The following options can come before or after the sub-command. The latter have precedence over the former.

--verbose
--sort-by-year
--force-update
--top <N>
--color
--output [table|json|yaml]

To find help, see the help sub-command:

$ tvrank help
$ tvrank help search
$ tvrank help scan-series
$ tvrank help scan-movies

Screencast

Please note that the screencast is slightly outdated. Please use the sub-commands described above instead of what is shown in the screencast.

Disabling Colors

By default, TVrank displays some of the content with color. However, it supports the NO_COLOR environment variable. When NO_COLOR is set, TVrank will not use color in its output. This can also be overridden by passing the --color argument on the command-line:

NO_COLOR=1 tvrank search "the great gatsby"           # Without colors
NO_COLOR=1 tvrank search "the great gatsby" --color   # With colors

Installation

It is recommended to use the pre-built releases.

From source

Installing TVrank from this repository's sources requires Cargo, a Rust compiler and a toolchain to be available. Once those are ready and the repository's contents are cloned, a simple build and install through cargo should suffice:

$ git clone https://github.com/fredmorcos/tvrank
$ cd tvrank
$ cargo install --path cli

From Crates.io

Installing TVrank from Crates.io also requires Cargo, a Rust compiler and a toolchain to be available. Once those are ready, a simple build and install using cargo should suffice:

$ cargo install tvrank-cli`

Using the library

Add the dependency to your Cargo.toml:

[dependencies]
tvrank = "0.8"

Or, using cargo add:

$ cargo add tvrank

Include the Imdb type:

use tvrank::imdb::{Imdb, ImdbQuery};
use tvrank::utils::search::SearchString;

Create a directory for the cache using the tempfile crate then create the database service.
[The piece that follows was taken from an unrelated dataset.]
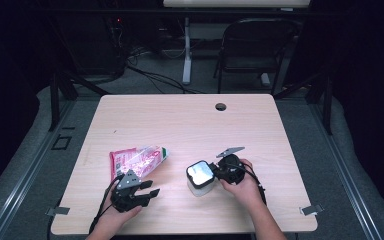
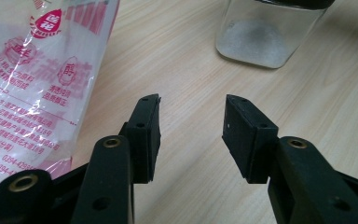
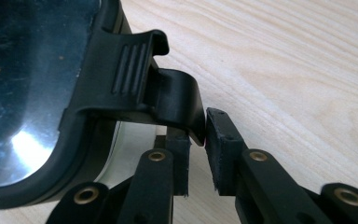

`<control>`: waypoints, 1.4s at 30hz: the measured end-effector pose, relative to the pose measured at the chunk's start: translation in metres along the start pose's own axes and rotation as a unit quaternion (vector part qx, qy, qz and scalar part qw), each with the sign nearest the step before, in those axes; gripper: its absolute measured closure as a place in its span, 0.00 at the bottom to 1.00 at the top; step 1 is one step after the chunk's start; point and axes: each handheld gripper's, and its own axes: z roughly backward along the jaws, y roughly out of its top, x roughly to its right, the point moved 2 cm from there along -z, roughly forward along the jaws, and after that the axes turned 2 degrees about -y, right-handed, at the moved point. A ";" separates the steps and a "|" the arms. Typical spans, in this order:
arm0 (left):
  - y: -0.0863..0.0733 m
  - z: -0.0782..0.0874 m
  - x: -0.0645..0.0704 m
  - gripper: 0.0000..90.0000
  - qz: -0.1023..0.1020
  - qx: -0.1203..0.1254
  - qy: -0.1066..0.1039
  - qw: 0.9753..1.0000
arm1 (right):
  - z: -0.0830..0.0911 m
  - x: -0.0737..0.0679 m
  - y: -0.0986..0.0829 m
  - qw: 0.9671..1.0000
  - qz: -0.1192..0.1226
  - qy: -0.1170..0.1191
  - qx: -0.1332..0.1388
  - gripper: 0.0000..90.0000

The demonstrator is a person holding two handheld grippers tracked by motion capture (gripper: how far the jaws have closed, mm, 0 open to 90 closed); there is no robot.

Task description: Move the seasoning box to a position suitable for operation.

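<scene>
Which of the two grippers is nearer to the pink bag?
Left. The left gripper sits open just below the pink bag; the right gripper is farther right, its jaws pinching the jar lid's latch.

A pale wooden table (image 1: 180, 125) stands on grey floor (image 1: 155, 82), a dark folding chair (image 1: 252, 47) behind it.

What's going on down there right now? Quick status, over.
Left gripper open beside pink bag. Right gripper shut on jar's lid latch. Nothing blocking.

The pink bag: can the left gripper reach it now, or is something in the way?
Probably yes. The left gripper is open, and the bag lies right beside its jaws on the table, with bare wood between them. The jar stands farther off.
</scene>
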 end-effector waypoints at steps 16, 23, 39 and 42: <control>0.002 -0.008 0.018 0.59 -0.026 -0.010 -0.021 0.999 | 0.000 -0.034 -0.001 0.997 0.065 0.041 -0.002 0.89; 0.001 -0.002 0.025 0.56 -0.045 -0.018 -0.045 0.998 | -0.001 -0.053 0.001 0.994 0.069 0.087 0.009 0.83; 0.007 -0.008 0.036 0.57 -0.060 -0.010 -0.064 0.996 | 0.034 -0.056 0.001 0.992 0.054 0.104 0.037 0.89; 0.007 -0.007 0.039 0.57 -0.063 -0.013 -0.069 0.996 | 0.032 -0.059 0.001 0.992 0.055 0.104 0.039 0.90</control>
The closure passed to the service constructor is a callback for progress updates and is a FnMut to be able to e.g. mutate a progress bar object.

let cache_dir = tempfile::Builder::new().prefix("tvrank_").tempdir()?;
let imdb = Imdb::new(cache_dir.path(), false, |_, _| {})?;

Afterwards, one can query the database using either imdb.by_id(...), imdb.by_title(...), imdb.by_title_and_year(...) or imdb.by_keywords(...), and print out some information about the results.

let title = "city of god";
let year = 2002;

println!("Matches for {} and {:?}:", title, year);

let search_string = SearchString::try_from(title)?;
for title in imdb.by_title_and_year(&search_string, year, ImdbQuery::Movies)? {
  let id = title.title_id();

  println!("ID: {}", id);
  println!("Primary name: {}", title.primary_title());
  if let Some(original_title) = title.original_title() {
    println!("Original name: {}", original_title);
  } else {
    println!("Original name: N/A");
  }

  if let Some((rating, votes)) = title.rating() {
    println!("Rating: {}/100 ({} votes)", rating, votes);
  } else {
    println!("Rating: N/A");
  }

  if let Some(runtime) = title.runtime() {
    println!("Runtime: {}", humantime::format_duration(runtime));
  } else {
    println!("Runtime: N/A");
  }

  println!("Genres: {}", title.genres());
  println!("--");
}

See the query.rs example under the lib/examples/query directory for a fully-functioning version of the above.